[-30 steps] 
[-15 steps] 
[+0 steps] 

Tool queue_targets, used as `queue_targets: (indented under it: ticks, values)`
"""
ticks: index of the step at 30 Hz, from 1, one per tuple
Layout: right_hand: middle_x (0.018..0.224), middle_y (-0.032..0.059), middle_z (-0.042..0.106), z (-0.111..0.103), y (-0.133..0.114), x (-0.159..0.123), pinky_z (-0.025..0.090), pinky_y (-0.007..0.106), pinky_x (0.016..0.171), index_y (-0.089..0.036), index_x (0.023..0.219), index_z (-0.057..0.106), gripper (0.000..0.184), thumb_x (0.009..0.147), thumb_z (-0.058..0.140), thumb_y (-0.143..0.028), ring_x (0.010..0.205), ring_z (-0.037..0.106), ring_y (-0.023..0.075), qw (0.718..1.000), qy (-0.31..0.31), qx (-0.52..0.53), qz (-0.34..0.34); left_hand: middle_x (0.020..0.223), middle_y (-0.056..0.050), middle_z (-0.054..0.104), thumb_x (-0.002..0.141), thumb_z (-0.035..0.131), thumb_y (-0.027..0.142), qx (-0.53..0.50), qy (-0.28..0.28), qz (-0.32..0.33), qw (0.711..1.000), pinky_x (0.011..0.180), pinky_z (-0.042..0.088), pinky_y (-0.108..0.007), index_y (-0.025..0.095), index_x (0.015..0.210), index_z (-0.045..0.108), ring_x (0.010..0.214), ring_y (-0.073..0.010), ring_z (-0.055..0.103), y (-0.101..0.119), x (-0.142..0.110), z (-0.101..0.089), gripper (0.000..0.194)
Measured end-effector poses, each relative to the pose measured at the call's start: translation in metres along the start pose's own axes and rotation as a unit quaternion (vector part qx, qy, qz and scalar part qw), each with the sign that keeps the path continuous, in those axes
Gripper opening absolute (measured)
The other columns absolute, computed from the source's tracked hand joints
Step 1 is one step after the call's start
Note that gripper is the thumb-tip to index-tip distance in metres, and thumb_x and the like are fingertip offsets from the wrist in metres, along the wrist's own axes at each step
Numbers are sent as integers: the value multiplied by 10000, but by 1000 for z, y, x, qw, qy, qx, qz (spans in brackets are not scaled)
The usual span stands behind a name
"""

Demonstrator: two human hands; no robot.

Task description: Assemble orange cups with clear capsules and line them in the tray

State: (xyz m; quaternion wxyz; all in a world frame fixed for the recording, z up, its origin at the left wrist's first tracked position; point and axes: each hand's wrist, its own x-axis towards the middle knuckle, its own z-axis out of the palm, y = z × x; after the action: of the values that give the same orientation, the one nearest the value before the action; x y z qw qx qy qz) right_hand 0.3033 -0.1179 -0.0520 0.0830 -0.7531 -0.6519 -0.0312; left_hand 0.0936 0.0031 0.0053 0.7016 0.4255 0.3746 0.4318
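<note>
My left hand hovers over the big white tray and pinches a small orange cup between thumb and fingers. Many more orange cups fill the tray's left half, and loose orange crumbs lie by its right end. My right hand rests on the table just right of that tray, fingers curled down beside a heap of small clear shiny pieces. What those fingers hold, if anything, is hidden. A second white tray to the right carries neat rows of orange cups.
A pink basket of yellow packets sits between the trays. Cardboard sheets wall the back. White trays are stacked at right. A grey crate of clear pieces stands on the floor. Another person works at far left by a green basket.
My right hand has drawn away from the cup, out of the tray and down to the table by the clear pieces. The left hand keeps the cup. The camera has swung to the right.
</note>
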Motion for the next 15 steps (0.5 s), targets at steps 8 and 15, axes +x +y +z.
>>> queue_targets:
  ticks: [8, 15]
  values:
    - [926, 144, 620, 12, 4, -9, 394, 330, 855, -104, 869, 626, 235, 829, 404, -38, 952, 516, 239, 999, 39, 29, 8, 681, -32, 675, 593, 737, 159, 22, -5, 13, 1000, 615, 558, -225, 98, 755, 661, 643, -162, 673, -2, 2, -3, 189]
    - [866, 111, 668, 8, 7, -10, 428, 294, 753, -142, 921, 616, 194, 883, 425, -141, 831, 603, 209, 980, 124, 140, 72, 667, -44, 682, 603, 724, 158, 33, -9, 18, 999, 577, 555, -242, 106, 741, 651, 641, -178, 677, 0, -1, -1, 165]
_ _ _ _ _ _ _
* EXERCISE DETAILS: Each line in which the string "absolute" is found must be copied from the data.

* ANSWER BOX:
Gripper opening absolute (measured)
The other columns absolute, computed from the source's tracked hand joints

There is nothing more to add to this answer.